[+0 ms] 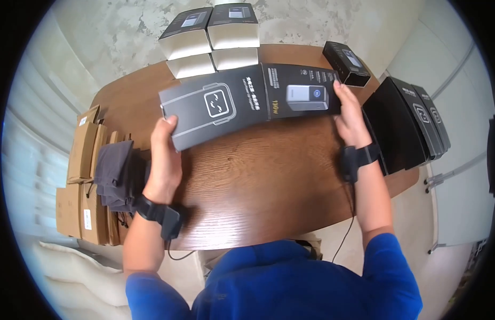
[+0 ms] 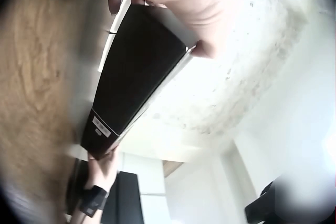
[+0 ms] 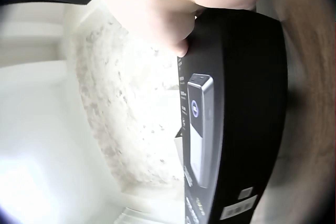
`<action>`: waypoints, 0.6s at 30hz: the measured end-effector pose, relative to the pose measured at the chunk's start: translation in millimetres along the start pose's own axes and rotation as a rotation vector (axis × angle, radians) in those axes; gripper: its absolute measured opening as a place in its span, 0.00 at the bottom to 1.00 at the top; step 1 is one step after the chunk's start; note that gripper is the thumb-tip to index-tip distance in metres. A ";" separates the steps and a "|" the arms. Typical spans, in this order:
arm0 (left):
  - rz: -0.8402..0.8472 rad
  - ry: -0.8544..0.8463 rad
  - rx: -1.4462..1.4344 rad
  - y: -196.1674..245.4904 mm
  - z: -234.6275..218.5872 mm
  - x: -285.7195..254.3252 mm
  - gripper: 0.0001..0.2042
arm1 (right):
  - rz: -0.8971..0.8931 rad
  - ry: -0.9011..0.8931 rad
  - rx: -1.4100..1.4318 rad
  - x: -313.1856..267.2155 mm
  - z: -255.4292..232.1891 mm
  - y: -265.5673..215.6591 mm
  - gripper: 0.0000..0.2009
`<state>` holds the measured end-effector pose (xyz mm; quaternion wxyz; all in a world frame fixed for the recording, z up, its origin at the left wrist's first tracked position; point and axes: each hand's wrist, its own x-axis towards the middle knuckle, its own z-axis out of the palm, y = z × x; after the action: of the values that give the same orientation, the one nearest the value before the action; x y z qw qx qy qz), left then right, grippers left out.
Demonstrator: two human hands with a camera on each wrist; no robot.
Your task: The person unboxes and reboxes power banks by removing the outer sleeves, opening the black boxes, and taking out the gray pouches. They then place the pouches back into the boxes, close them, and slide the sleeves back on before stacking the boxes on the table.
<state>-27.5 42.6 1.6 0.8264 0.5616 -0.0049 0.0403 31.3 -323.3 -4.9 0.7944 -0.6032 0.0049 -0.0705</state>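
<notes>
Both hands hold up a long dark box above the table. Its left part (image 1: 205, 109) carries a white line drawing, and its right part (image 1: 301, 90) has a power bank picture and "130W" print; a seam divides them. My left hand (image 1: 166, 141) grips the left end, thumb on the front face. At the other end my right hand (image 1: 351, 112) holds the box with its thumb near the upper corner. A dark side (image 2: 131, 66) with a barcode label shows in the left wrist view. In the right wrist view the printed face (image 3: 202, 129) is seen edge-on.
On the brown wooden table (image 1: 242, 181), open white-sided boxes (image 1: 234, 32) are stacked at the back. A small black box (image 1: 347, 61) sits back right, larger black boxes (image 1: 402, 125) at the right. Brown cartons (image 1: 82, 149) and dark cloth pouches (image 1: 117, 170) lie left.
</notes>
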 end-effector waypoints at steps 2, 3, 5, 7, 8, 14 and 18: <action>0.018 0.002 -0.019 2.2 -1.8 2.8 0.25 | 0.002 0.083 0.037 -9.2 10.3 -1.7 0.13; 0.019 0.053 -0.025 5.0 0.4 1.4 0.26 | -0.049 0.098 -0.017 -6.9 7.3 3.8 0.13; 0.050 0.129 -0.026 6.8 -1.4 1.8 0.28 | -0.118 0.146 -0.065 4.4 -7.6 16.1 0.13; 0.042 0.141 -0.072 15.0 3.0 -1.3 0.28 | -0.082 0.223 0.025 3.8 -10.7 9.6 0.15; 0.030 0.139 -0.116 18.0 5.8 -2.8 0.27 | -0.087 0.273 0.012 3.0 -9.3 6.6 0.16; -0.087 0.157 -0.096 8.3 10.3 -3.6 0.24 | -0.004 0.314 0.161 -4.0 7.1 4.7 0.18; -0.189 0.154 -0.064 -0.1 15.7 -8.6 0.25 | 0.000 0.238 0.141 -8.6 15.9 6.3 0.19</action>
<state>-35.5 27.5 6.8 0.8421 0.5280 0.1101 0.0048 25.0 -305.4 -7.4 0.8286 -0.5334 0.0941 -0.1418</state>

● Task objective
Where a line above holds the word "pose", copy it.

● Answer for the task
`<action>`: waypoints, 0.6s at 30hz: the measured end-effector pose, relative to the pose measured at the chunk's start: translation in millimetres along the start pose's own axes and rotation as a rotation vector (axis × angle, radians) in those axes; gripper: its absolute measured opening as a place in its span, 0.00 at the bottom to 1.00 at the top; step 1 is one step after the chunk's start; note that gripper is the thumb-tip to index-tip distance in metres. A ";" separates the steps and a "|" the arms. Typical spans, in this order:
`<state>` holds the measured end-effector pose (xyz mm; quaternion wxyz; all in a world frame fixed for the recording, z up, its origin at the left wrist's first tracked position; point and axes: each hand's wrist, its own x-axis towards the middle knuckle, its own z-axis out of the palm, y = z × x; after the action: of the values that give the same orientation, the one nearest the value before the action; x y z qw qx qy qz), left then right, grippers left out.

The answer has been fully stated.